## [Task objective]
Restate word for word the lines of the material below, from the line with "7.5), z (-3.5" to the line with "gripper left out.", both lines included, and no others.

## [Provided material]

_____

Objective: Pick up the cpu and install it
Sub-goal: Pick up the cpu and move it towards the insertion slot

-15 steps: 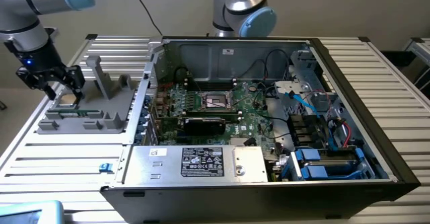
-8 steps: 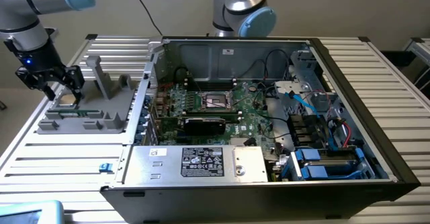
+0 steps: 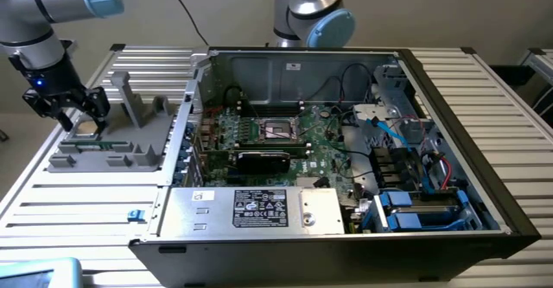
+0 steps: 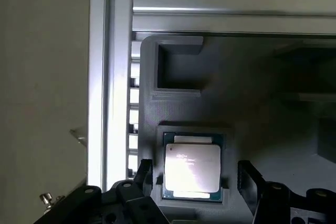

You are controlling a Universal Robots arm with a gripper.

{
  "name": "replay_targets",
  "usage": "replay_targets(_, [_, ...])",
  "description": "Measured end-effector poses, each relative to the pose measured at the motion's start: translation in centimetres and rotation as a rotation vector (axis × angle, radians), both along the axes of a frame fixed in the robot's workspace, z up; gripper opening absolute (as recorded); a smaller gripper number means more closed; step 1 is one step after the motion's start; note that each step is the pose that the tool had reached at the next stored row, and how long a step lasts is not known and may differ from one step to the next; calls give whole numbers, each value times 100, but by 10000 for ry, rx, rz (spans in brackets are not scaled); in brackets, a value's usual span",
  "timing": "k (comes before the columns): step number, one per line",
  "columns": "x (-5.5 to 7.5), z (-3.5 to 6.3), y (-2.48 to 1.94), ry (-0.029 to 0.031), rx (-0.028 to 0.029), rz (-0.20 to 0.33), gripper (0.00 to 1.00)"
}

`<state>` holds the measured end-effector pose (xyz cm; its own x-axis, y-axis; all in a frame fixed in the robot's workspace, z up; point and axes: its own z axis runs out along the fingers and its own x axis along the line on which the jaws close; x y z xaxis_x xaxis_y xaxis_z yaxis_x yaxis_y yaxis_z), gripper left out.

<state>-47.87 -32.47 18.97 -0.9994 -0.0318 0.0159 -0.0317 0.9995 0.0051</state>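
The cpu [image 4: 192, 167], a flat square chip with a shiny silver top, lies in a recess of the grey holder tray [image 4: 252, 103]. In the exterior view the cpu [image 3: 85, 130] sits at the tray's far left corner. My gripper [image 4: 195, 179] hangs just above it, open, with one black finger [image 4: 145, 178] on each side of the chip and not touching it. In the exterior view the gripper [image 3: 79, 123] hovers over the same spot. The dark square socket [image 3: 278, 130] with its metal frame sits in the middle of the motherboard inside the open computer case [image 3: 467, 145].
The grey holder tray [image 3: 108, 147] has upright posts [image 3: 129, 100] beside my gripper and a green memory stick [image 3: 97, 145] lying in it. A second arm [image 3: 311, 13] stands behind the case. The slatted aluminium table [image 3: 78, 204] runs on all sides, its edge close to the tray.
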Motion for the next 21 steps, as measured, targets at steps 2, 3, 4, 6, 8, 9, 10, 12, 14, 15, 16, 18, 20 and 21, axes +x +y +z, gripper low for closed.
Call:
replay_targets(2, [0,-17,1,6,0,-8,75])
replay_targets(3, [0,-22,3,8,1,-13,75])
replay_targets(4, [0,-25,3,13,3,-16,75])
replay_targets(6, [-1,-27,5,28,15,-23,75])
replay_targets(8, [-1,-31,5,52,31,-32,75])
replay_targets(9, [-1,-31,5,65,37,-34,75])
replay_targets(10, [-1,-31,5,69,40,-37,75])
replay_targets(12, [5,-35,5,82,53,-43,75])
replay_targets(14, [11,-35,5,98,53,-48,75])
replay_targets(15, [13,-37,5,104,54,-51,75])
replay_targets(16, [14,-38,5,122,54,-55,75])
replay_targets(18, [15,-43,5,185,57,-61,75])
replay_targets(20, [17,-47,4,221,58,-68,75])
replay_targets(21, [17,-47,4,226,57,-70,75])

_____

## [Finished exercise]
  "columns": "x (-5.5 to 7.5), z (-3.5 to 6.3), y (-2.48 to 1.94), ry (-0.029 to 0.031), rx (-0.028 to 0.029), rz (-0.20 to 0.33), gripper (0.00 to 1.00)"
}

`<state>` holds the measured end-effector pose (xyz cm; its own x-axis, y-axis; all in a frame fixed in the robot's workspace, z up; point and axes: its own z axis runs out along the fingers and its own x axis along the line on which the jaws close; x y z xaxis_x xaxis_y xaxis_z yaxis_x yaxis_y yaxis_z), gripper left out.

No additional answer is needed here.